I wanted to test this to see if it’s true or a lie. I put the UAH version 6.0 global temperature data in a spreadsheet. The trend line slope is zero for the last 18 years and 4 months. No global warming whatsoever.
“This much is clear” is a big tell that some big porkies are coming.
Anthony,
Perhaps you would care to contact the Helmholtz Centre for Ocean Research Kiel (GEOMAR) and suggest to them that they can now afford to donate their GRAVY TRAIN MONIES to a worthwhile, scientific place … such as WUWT. (Just a nice thought).
Regards and thanks,
WL
“…the increasing emissions of greenhouse gases such as carbon dioxide continue to warm the atmosphere”
Not according to satellites.
Ignoring that this “study” was little more than model simulations of a single weather event on a tiny slice of the globe, anyone who has studies weather realizes that the supply of water vapor is not enough. There are tropical islands in the Pacific surrounded by the largest source of water on earth that are virtual deserts.
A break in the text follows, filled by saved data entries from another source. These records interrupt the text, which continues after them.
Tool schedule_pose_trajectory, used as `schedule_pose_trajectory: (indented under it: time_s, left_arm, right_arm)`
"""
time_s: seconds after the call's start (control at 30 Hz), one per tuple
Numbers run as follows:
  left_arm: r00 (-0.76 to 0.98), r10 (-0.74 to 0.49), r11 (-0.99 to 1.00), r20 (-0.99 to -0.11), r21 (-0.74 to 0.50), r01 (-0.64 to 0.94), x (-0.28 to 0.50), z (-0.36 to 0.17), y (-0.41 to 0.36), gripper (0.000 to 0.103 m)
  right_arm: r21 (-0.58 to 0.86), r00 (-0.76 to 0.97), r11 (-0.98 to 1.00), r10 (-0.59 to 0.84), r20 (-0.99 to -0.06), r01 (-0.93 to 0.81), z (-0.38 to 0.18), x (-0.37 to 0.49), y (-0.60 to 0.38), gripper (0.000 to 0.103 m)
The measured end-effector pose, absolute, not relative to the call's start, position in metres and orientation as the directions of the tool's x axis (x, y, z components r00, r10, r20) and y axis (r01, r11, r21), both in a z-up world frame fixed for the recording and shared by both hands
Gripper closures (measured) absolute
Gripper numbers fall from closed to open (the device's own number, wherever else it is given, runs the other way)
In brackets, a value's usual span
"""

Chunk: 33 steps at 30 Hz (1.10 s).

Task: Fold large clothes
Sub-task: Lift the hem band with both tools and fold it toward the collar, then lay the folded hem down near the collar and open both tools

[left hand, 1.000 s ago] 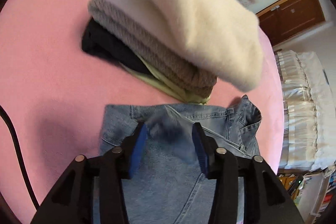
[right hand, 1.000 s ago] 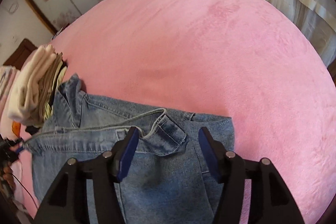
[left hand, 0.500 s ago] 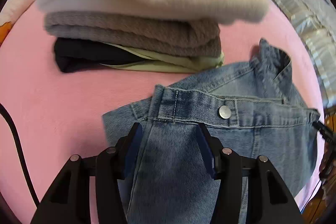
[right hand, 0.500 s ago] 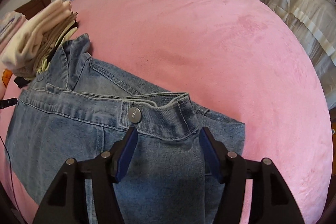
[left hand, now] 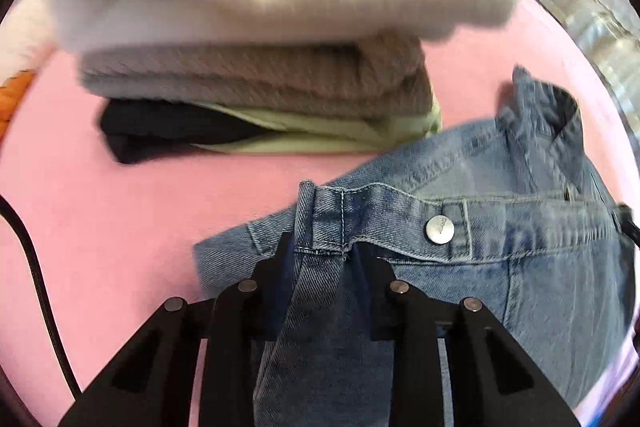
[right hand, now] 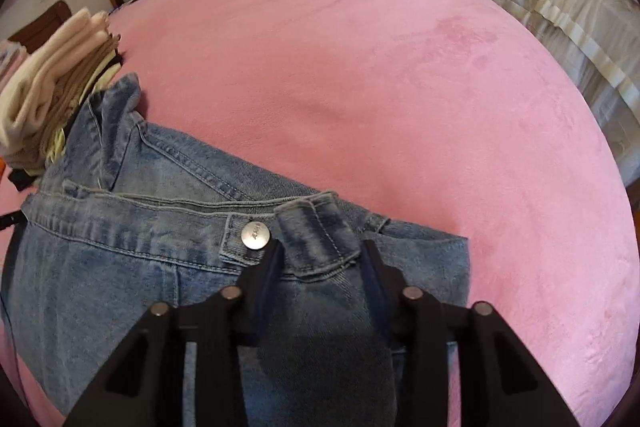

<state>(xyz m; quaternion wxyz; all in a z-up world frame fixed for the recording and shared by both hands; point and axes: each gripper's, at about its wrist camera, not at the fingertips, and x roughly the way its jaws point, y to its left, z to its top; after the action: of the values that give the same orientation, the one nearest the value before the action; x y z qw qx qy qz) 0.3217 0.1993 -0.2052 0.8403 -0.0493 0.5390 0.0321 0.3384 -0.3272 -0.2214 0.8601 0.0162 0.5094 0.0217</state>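
Observation:
Blue jeans (left hand: 520,267) lie on the pink bed cover (left hand: 120,207), waistband facing me, metal button (left hand: 440,230) showing. My left gripper (left hand: 322,251) is closing its jaws on the waistband's left end, and the pads pinch a bunched fold of denim. In the right wrist view the jeans (right hand: 120,267) spread to the left. There my right gripper (right hand: 320,247) is closing just right of the button (right hand: 256,235), with the flap end of the waistband squeezed between its pads.
A stack of folded clothes (left hand: 260,75), cream on top, grey, pale green and black below, sits just behind the jeans. A black cable (left hand: 40,287) runs down the left. White frilled fabric (right hand: 560,7) borders the bed (right hand: 400,87) on the right.
Both grippers' jaws have narrowed from wide apart onto the waistband, which now bunches between the pads. The left gripper has rolled and dropped closer to the jeans.

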Motion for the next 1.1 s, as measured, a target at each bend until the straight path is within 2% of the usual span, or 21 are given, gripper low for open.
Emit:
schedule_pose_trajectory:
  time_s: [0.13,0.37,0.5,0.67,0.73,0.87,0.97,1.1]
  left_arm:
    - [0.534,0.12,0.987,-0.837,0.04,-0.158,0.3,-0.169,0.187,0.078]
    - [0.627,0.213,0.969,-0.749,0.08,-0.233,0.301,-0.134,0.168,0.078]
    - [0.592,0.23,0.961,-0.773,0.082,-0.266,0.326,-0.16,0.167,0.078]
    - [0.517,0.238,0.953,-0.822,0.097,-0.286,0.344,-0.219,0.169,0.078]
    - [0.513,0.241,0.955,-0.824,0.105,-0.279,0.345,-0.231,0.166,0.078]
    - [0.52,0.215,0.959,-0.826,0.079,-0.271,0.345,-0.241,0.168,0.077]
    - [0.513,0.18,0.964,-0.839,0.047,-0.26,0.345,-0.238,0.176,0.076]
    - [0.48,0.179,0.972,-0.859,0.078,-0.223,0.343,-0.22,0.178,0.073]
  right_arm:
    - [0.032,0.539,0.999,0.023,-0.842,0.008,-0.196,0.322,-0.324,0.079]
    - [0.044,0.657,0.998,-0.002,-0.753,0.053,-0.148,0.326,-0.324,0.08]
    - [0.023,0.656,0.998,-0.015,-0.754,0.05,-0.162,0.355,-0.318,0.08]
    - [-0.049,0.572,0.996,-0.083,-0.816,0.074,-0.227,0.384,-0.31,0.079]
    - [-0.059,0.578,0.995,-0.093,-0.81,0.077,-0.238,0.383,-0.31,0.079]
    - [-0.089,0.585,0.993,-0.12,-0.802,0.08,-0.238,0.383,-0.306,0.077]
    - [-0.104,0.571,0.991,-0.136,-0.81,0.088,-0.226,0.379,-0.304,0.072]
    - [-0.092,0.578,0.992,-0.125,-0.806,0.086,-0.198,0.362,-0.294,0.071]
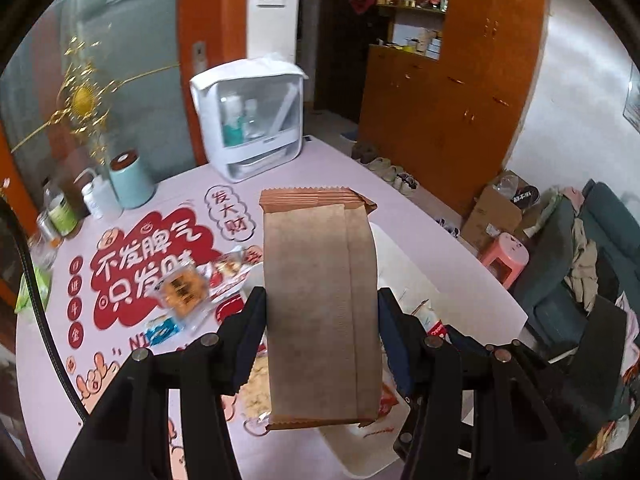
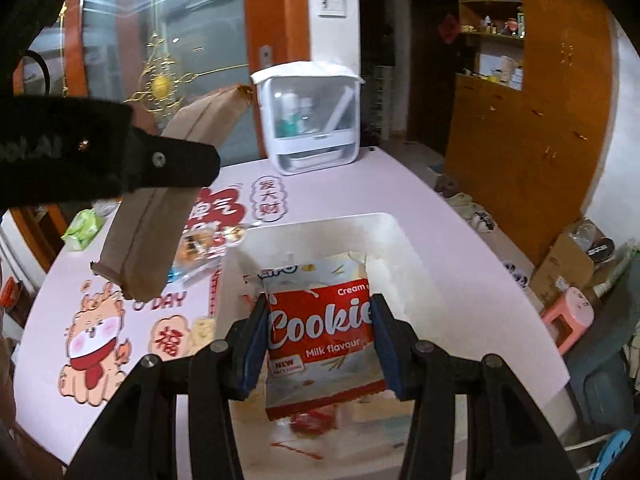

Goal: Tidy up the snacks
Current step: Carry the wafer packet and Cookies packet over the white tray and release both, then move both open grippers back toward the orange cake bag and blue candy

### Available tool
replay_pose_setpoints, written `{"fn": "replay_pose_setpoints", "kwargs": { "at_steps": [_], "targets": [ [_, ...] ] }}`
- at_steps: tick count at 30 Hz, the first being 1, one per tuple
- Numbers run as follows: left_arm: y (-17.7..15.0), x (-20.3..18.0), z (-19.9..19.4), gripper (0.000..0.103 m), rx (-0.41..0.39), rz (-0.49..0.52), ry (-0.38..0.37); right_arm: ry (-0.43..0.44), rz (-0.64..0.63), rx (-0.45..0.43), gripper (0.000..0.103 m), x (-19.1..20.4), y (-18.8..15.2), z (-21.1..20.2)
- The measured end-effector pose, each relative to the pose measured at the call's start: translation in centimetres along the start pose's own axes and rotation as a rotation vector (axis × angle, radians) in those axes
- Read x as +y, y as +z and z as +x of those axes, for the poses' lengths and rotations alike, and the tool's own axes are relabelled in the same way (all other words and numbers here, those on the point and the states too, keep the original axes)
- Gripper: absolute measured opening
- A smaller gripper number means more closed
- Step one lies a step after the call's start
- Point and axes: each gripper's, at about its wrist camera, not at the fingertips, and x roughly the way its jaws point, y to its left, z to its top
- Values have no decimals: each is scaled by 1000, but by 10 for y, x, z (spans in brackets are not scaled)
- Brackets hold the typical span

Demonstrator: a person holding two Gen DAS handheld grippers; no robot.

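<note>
A brown paper snack pack [image 1: 322, 312] is clamped across its width by the left gripper [image 1: 322, 320] and held lengthwise in the air above the pink table [image 1: 304, 160], over the near left edge of a white tray [image 2: 384, 228]. A red-and-white cookie packet [image 2: 320, 340] is clamped in the same way by the right gripper [image 2: 320, 336], just above the tray's floor; whether the packet rests on that floor cannot be told. Something red [image 2: 312, 422] lies in the tray beneath it.

Loose snacks are left on the table to the left of the tray: an orange wrapped biscuit [image 1: 182, 292], a blue sachet [image 1: 164, 330] and a green pack [image 2: 82, 230] near the far left edge.

The step in hand is judged to be the placing of both packs in the tray. The cookie packet would best be lowered flat toward the tray's far wall before being released, so that room is kept at the near side for the brown pack. The brown pack should be brought inside the rim before its jaws are parted, lest it tip onto the table.
</note>
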Motion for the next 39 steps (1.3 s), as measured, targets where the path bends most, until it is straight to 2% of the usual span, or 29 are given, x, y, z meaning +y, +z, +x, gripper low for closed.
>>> {"fn": "replay_pose_setpoints", "kwargs": {
  "at_steps": [4,6,8,10,14,27,33,39],
  "targets": [
    [2,-23,20,54,20,43,15,-3,11,49,51,-12,-5,15],
    [0,-28,29,60,45,44,25,20,44,84,54,-19,-10,22],
    [-4,-28,37,86,61,33,59,44,72,128,55,-24,-14,29],
    [-9,-24,40,91,66,21,67,47,81,152,56,-26,-17,33],
    [-13,-16,39,91,90,-11,24,75,86,146,57,-22,-19,30],
    [-24,7,-17,91,6,-34,78,169,90,64,57,5,-10,4],
    [-32,30,-50,91,-31,-69,120,255,71,25,57,29,0,-8],
    [-51,65,-78,91,-45,-120,208,327,32,3,57,61,9,-12]
  ]
}}
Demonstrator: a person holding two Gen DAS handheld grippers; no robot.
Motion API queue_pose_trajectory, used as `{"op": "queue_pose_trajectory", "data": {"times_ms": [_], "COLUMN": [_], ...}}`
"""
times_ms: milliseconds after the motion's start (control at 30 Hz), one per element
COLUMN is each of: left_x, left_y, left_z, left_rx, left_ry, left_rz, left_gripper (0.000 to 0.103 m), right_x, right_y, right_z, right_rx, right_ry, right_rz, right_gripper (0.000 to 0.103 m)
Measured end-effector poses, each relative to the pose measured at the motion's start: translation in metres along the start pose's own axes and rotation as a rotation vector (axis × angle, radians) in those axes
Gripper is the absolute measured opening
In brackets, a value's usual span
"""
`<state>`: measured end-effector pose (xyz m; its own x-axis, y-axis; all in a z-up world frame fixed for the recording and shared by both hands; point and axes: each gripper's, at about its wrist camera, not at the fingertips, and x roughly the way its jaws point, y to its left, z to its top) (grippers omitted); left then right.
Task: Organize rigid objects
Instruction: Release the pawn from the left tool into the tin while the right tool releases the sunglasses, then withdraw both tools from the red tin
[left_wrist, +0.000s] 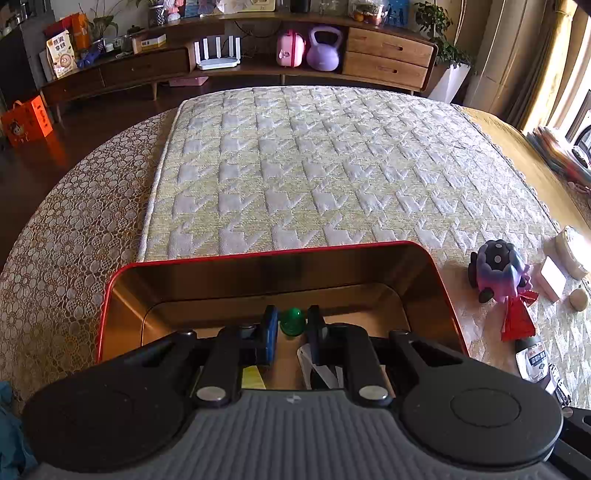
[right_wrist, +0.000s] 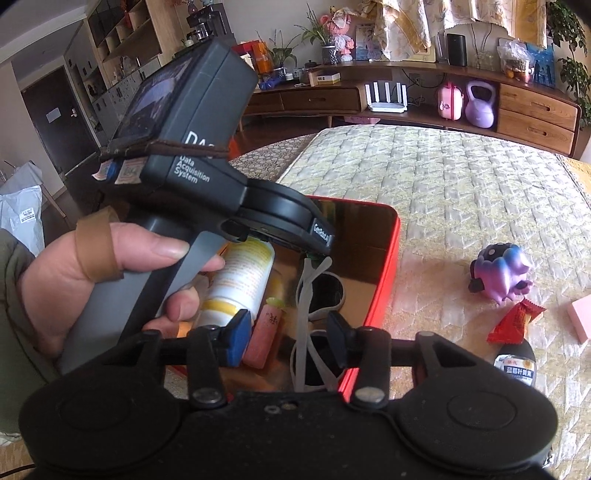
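Handle printed "Data Acquisition System", red tin, white-yellow labelled bottle

Tin: red outside, gold mirror inside. Knob between the hand-held gripper's pads: green. Bottle: white with yellow bands. Toy: purple-blue. Packet: red. Mattress: cream-yellow houndstooth quilting. Block: pink.
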<state>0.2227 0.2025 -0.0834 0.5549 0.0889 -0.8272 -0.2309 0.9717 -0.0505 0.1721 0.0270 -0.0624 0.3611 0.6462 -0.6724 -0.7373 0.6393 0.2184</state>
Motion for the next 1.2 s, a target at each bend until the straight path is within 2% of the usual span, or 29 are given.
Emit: {"op": "queue_pose_trajectory", "data": {"times_ms": [167,633,700,933,1000,1033,1067,1200], "left_x": [-0.011,-0.059,-0.068,-0.091,-0.098,-0.101,-0.105,-0.118], "left_y": [-0.001,-0.007,-0.009,-0.020,-0.024,-0.026,-0.028,-0.036], "left_z": [-0.003,-0.019,-0.023,-0.036,-0.041,-0.043,-0.045,-0.054], "left_rx": [-0.004,-0.006,-0.010,0.015,0.022,0.025,0.027,0.021], "left_ry": [-0.015,-0.088,-0.099,-0.124,-0.132,-0.139,-0.151,-0.165], "left_rz": [-0.003,0.010,0.007,-0.008,-0.019,-0.021,-0.024,-0.052], "left_gripper": [0.030,0.030,0.030,0.031,0.042,0.057,0.065,0.065], "right_x": [-0.007,-0.047,-0.054,-0.078,-0.086,-0.091,-0.095,-0.113], "right_y": [0.000,-0.001,-0.002,-0.005,-0.008,-0.011,-0.013,-0.025], "right_z": [0.003,-0.002,-0.004,-0.013,-0.017,-0.019,-0.020,-0.029], "right_rx": [0.005,0.019,0.020,0.021,0.027,0.029,0.032,0.053], "right_ry": [-0.012,-0.073,-0.081,-0.109,-0.120,-0.127,-0.132,-0.156], "right_rz": [0.001,-0.022,-0.024,-0.041,-0.045,-0.048,-0.054,-0.068], "right_gripper": [0.050,0.065,0.072,0.082,0.085,0.086,0.088,0.092]}}
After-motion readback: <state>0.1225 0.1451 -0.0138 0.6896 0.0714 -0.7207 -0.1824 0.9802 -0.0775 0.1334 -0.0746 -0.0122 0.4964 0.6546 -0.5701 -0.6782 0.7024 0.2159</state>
The Black Sea is not in the tropics. And while the summer time temperatures often go above 40 deg C, the Crimea and surrounding areas in the Ukraine often dip below -10 deg C. Winter snow squalls accompanied by very cold temperatures are not unusual. In other words, the northern shores of the Black Sea are influenced by a dynamic mid latitude weather pattern as much as they are influenced by the sub-tropics. And to experience such meso-scale phenomenon as thunderstorms, or sub-synoptic scale thunderstorm complexes all rely upon some dynamic in the atmosphere to kick them off. Whether it is low level convergence aided by a high level outflow channel, or an upper level short wave trough, the story is the same: the atmosphere needs a some mechanism to set these storms off. And in a globe that is warming, those mechanisms are fewer than when the globe is cooling.
Large scale precipitation events during the summer months (like what the US is now seeing) occur when cold air masses are dense enough to penetrate into the subtropics. Of course, there are other phenomenon, like the MJO, that play a role too.
Except neither the Black Sea nor the eastern Mediterranean are oceans.
The other thing is, at Sochi winters are way more rainy than summers. And guess what? The Black Sea is colder in wintertime. I have arrived at the latter proposition by an extensive modelling study, so there can be no doubt about it.
Indeed, that’s far from any true ocean. Furthermore, the century-long station data in the study region show virtually trendless temperatures, albeit with a strong multi-decadal oscillation.
AGW theory has called for more droughts now it is more floods. AGW theory says nothing about nothing.
A more meridional atmospheric circulation pattern is going to give greater precipitation amounts along with a greater temperature gradient between the equator and poles.
“Ocean warming” must have caused Boston’s record-breaking snows this past winter. A 75-foot tall “snow mountain” has just now finally disappeared.
But the claim is that a dry spring retarded the melting of the ‘mountain” which is contrary to the premiss of the paper under discussion.
Several things to consider but with certainty, there will be more rain and heavier rain events………..all things being equal when you have a warmer ocean and warmer atmosphere. This is basic meteorology. Warmer air holds more moisture, warmer waters contributed more moisture.
The observations clearly confirm this. Our planet has more low level moisture than it did 30 years ago. One can see the effect on temperatures too. The vast majority of warm records have been coming from record high minimums vs far fewer record high maximums. This is exactly as you would expect with air that has more water vapor(more humid/higher dew points).
However, the greater warming taking place at higher latitudes has caused a change that relates to the extreme events which contribute greatly towards excessive rain events.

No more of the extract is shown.